"…and there were some private papers in the bag. too. That's the worst. That those records are probably gone forever. I have no way to replace them, no way to…"
"Hey," Will said gruffly. Tears suddenly magnified her eyes, making them look extra huge and exotic. "Take it easy there. It'll all get straightened out."
Well, it wouldn't, of course. Losing a passport in a foreign country was a guaranteed nightmare. Times fifty.
The cop heard about the "private papers," but he was tuned to the same practical channel that Will was. It didn't really matter what Kelly had lost, because the mugger was long gone. She'd still need a police report, which was a pain for the gendarme to fill out when there was about zero chance in a zillion they'd ever find the guy. But he'd get her one so she could pursue a replacement passport.
That wasn't going to happen overnight.
"Je sais," Will said drily. He knew. American bureaucracies and French bureaucracies-even if the French didn't like to think so-were kin. Ghastly.
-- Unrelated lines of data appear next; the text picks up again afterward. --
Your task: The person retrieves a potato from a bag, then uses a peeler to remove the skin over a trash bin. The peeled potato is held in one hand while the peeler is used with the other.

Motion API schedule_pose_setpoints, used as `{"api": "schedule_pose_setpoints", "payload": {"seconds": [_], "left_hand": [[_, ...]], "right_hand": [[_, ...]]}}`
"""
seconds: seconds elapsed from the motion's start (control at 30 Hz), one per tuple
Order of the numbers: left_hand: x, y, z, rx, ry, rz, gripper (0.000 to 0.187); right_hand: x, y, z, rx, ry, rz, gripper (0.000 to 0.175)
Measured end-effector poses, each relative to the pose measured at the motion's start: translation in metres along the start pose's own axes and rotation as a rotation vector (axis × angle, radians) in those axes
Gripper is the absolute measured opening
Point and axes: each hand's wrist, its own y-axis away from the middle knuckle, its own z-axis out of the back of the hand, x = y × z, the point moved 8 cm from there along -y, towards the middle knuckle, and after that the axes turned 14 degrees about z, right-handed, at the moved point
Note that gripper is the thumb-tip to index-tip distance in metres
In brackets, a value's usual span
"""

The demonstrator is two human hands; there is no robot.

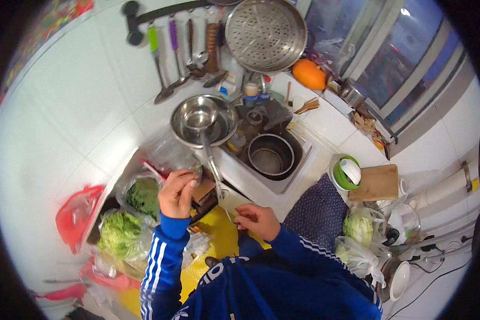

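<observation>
My left hand (pixel 178 194) is raised above the vegetables, its thumb and fingers pinching a small, dark, partly see-through object (pixel 197 172) that is too blurred to name. My right hand (pixel 260 221) is in front of the counter's edge, with thumb and forefinger close together; whether something thin is between them cannot be made out. Between and beyond the hands, the long metal handle (pixel 211 156) of a ladle slopes down from a stainless steel bowl (pixel 177 132). The ladle's round cup (pixel 200 115) rests inside that bowl.
Leafy lettuce (pixel 122 232) and dark greens (pixel 142 196) in plastic bags lie left. A black pot (pixel 271 155) stands in the hob area. Rightward are a dark patterned cloth (pixel 318 210), a green bowl (pixel 346 174), a wooden cutting board (pixel 374 183) and bagged cabbage (pixel 360 228). Utensils hang behind.
</observation>
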Motion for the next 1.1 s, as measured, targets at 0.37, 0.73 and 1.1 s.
{"api": "schedule_pose_setpoints", "payload": {"seconds": [0.37, 0.73, 1.1], "left_hand": [[0.060, -0.187, -0.334, 0.586, 0.346, 0.422, 0.017], [0.175, -0.340, -0.527, 0.141, 0.708, 0.942, 0.006], [0.238, -0.424, -0.569, -0.058, 0.230, 0.787, 0.002]], "right_hand": [[-0.066, -0.034, 0.196, -0.308, 0.008, -0.016, 0.026], [-0.103, -0.041, 0.313, -0.465, -0.027, -0.152, 0.028], [-0.134, -0.054, 0.346, -0.519, -0.079, -0.185, 0.028]]}}
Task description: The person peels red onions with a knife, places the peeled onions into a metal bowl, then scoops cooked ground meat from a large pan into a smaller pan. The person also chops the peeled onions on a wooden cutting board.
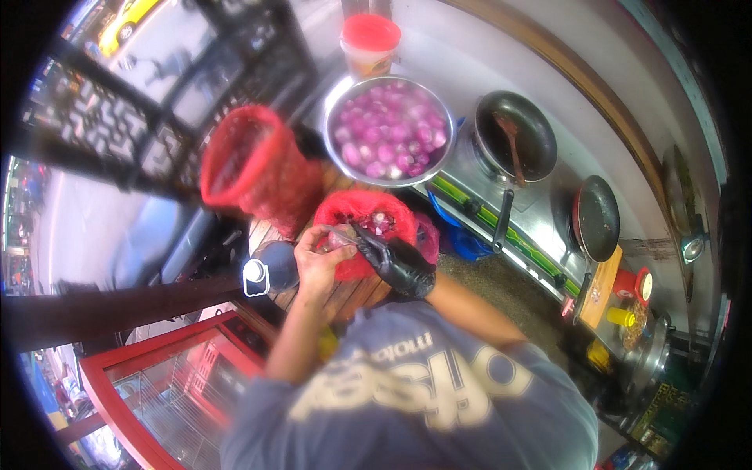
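My bare left hand (320, 261) holds an onion (339, 238) between thumb and fingers. Gloved in black, my right hand (399, 261) meets it from the right and grips a small blade, probably a knife (348, 234), against the onion. Both hands are over a red mesh bag (405, 217) with its rim rolled open, where onions and peelings show inside. Behind the bag a steel bowl (449, 147) is full of peeled purple onions (388, 132). A taller red mesh sack (276, 182) stands at the left, its contents blurred.
Under the bag is a slatted wooden table (346, 299), with a dark jug with a white cap (255, 271) at its left. To the right, a steel stove (540, 217) carries a wok (537, 141) and a frying pan (599, 217). A red-lidded tub (371, 44) stands behind the bowl.
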### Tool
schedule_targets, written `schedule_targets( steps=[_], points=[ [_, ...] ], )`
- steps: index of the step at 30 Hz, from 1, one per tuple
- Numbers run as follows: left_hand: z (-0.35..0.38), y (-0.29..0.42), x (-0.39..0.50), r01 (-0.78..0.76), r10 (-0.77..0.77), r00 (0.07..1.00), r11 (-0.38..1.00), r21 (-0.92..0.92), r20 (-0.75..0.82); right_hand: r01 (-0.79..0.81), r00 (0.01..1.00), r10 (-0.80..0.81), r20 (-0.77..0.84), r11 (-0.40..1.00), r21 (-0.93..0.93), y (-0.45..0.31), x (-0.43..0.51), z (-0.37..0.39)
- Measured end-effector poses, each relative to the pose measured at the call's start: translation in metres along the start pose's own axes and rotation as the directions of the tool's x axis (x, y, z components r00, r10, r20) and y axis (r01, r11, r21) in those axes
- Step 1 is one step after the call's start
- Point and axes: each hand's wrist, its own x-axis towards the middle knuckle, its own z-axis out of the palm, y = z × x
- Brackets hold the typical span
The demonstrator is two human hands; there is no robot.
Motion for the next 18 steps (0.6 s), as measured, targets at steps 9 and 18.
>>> schedule_targets(
  steps=[9, 18],
  points=[
    [0.008, -0.011, -0.02, -0.01, 0.016, 0.995, 0.998, -0.06, 0.103, -0.039, 0.995, 0.069, -0.065, 0.925, 0.379, 0.014, 0.02, 0.009],
    [-0.017, 0.005, -0.003, -0.452, 0.377, 0.875, 0.412, 0.791, 0.304, -0.61, 0.74, 0.48, 0.471, 0.184, 0.771, -0.036, 0.015, -0.034]
  ],
)
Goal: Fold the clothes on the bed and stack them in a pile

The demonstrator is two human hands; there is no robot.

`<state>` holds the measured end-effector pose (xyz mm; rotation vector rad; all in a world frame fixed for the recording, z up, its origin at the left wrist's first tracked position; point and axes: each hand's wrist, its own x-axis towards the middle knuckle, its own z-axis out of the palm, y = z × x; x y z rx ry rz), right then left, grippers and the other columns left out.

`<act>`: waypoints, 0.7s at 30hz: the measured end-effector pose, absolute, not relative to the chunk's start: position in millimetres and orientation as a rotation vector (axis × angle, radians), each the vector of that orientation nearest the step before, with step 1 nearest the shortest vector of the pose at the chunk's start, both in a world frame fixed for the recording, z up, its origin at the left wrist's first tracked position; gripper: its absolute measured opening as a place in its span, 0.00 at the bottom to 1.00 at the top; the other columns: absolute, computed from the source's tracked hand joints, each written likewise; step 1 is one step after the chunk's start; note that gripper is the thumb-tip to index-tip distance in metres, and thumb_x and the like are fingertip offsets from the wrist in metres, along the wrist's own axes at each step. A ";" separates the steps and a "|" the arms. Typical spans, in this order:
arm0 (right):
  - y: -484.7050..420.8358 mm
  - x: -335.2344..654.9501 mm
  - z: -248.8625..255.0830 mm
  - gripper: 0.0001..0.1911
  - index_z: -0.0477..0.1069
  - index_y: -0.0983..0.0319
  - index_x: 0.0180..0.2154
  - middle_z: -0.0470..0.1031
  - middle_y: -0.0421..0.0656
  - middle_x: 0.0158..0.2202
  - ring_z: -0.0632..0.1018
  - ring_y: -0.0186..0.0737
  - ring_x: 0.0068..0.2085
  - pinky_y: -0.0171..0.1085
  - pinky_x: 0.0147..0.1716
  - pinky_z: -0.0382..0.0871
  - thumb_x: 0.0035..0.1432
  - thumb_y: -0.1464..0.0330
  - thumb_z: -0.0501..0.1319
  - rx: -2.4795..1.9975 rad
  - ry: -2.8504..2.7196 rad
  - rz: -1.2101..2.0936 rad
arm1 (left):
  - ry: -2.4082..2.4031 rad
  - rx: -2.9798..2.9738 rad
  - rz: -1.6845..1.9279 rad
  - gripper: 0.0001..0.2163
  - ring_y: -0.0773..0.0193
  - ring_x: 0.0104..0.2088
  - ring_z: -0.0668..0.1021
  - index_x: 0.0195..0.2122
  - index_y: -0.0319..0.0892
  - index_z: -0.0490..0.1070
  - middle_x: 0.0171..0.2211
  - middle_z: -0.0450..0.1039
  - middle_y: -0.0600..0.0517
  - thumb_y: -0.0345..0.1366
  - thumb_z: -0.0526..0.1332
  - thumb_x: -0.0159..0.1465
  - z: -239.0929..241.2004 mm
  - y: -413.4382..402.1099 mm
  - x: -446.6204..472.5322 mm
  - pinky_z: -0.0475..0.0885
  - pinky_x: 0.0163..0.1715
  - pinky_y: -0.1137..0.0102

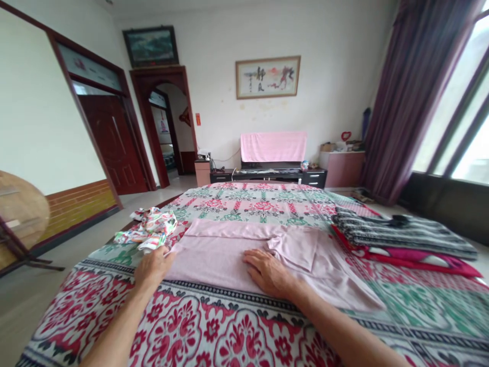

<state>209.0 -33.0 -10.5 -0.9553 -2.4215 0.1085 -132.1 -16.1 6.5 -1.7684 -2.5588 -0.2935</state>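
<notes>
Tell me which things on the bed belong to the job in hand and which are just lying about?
In hand: pink garment, left hand at its edge, right hand flat on it.
Lying about: floral cloth, striped folded cloth, red folded cloth beneath it, patterned bedspread.

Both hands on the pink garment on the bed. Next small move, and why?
Likely fold the left edge inward over the middle. The left hand sits at the left edge of the pink garment, the right hand lies flat mid-cloth as if pinning it, and a flap beside it is already folded in.
</notes>
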 end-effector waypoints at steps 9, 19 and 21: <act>-3.1 257.5 11.5 0.13 0.74 0.62 0.37 0.75 0.47 0.37 0.75 0.40 0.37 0.36 0.39 0.67 0.53 0.75 0.53 -1.453 -2.051 -0.088 | -2.256 -1.684 -0.484 0.20 0.51 0.45 0.73 0.49 0.42 0.68 0.46 0.71 0.42 0.45 0.48 0.61 24.1 -18.4 -124.0 0.66 0.40 0.65; 10.2 281.0 -3.6 0.08 0.74 0.63 0.28 0.74 0.42 0.27 0.71 0.35 0.28 0.32 0.29 0.61 0.48 0.69 0.56 -1.458 -2.168 0.084 | -1.834 -2.505 -0.659 0.12 0.62 0.38 0.75 0.37 0.44 0.76 0.38 0.74 0.47 0.34 0.52 0.59 25.1 8.3 44.3 0.65 0.39 0.71; 10.8 278.5 -7.1 0.08 0.72 0.64 0.24 0.73 0.42 0.25 0.71 0.35 0.29 0.32 0.30 0.59 0.47 0.71 0.55 -1.461 -2.189 0.063 | -1.828 -2.574 -0.588 0.12 0.61 0.39 0.75 0.35 0.42 0.76 0.37 0.75 0.45 0.34 0.52 0.59 16.5 12.6 70.5 0.65 0.39 0.70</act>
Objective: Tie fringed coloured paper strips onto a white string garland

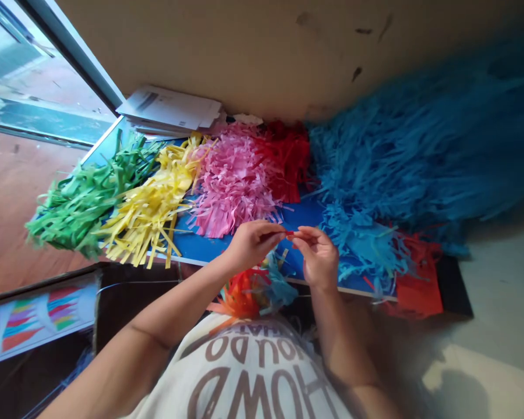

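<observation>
My left hand [254,243] and my right hand [321,255] meet over the front of the blue table, fingertips pinched. Between them is a small twisted piece of red paper [289,233], mostly covered by the fingers. Below the hands, against my shirt, hang orange fringed paper [242,295] and light blue fringed paper [282,285]. Just beyond my left hand lies a heap of pink fringed paper [236,174], with red fringed paper [286,160] beside it. Blue fringed paper [362,238] is to the right of my right hand.
Green fringed paper [87,198] and yellow fringed paper [152,198] cover the table's left part. A paper stack [170,107] lies at the back. A large blue fringe heap [419,145] fills the right, near an orange-red sheet [419,288]. A printed sheet [41,320] is at lower left.
</observation>
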Available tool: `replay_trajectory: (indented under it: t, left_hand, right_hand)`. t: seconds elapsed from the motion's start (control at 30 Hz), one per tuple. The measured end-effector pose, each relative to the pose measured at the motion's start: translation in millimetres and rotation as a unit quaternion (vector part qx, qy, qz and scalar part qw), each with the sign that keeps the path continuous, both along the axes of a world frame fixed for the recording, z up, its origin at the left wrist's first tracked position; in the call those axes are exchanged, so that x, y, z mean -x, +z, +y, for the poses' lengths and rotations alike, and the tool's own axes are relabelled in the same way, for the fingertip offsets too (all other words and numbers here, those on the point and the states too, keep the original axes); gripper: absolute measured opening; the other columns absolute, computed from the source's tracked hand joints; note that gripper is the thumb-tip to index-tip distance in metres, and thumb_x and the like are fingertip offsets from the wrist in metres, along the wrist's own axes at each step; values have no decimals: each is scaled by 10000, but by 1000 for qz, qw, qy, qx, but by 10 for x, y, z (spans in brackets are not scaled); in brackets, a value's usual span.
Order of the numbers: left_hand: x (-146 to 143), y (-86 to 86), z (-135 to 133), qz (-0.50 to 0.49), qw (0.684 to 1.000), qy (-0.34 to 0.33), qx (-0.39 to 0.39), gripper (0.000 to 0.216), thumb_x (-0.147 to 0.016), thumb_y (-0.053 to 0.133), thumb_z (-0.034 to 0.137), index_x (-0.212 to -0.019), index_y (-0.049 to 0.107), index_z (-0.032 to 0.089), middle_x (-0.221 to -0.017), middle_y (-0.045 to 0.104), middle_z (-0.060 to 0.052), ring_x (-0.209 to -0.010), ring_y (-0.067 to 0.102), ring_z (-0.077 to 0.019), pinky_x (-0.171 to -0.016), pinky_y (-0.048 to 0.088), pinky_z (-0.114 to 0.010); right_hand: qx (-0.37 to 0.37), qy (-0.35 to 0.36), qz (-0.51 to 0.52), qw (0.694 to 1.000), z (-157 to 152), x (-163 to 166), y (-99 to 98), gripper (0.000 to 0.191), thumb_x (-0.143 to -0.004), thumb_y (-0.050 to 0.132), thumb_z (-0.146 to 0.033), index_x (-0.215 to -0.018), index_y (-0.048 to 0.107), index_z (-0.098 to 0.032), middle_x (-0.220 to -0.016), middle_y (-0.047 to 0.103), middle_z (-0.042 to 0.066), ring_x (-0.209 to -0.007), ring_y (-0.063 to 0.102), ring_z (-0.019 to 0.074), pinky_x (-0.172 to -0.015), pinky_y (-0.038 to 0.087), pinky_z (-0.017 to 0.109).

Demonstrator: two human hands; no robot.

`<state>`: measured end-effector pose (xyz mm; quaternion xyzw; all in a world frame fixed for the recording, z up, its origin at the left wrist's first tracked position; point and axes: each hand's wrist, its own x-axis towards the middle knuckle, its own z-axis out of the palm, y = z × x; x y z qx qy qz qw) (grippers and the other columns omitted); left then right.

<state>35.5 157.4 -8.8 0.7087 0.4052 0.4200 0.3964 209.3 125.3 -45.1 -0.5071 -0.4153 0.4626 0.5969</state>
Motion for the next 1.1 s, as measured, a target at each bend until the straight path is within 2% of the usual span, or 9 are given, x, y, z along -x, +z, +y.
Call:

Time-consuming, inefficient, frustrating, etc., etc.
The cop had some questions for him to translate… Did Kelly have enough funds to survive, someone who could wire her money, a way to live until the paperwork got sorted out, what was the address where she was staying. All that yadda yadda.
"You're from South Bend, too?" She motioned to his sweatshirt.
"Yeah." Like it mattered? He suffered a gulp when he heard the address for her hotel. She was damned lucky she hadn't been ripped off there, too.
"Oh my God. The key to my room was in my purse, too. I can't even get into my room." She'd been doing okay, or reasonably okay. But now the more she realized how much she'd lost, the more panicked she got. "I don't have anything. I don't even have money to buy lunch. Or dinner. Or enough to buy another hairbrush. Or lipstick. Or even to wire home. I don't even have my coat-"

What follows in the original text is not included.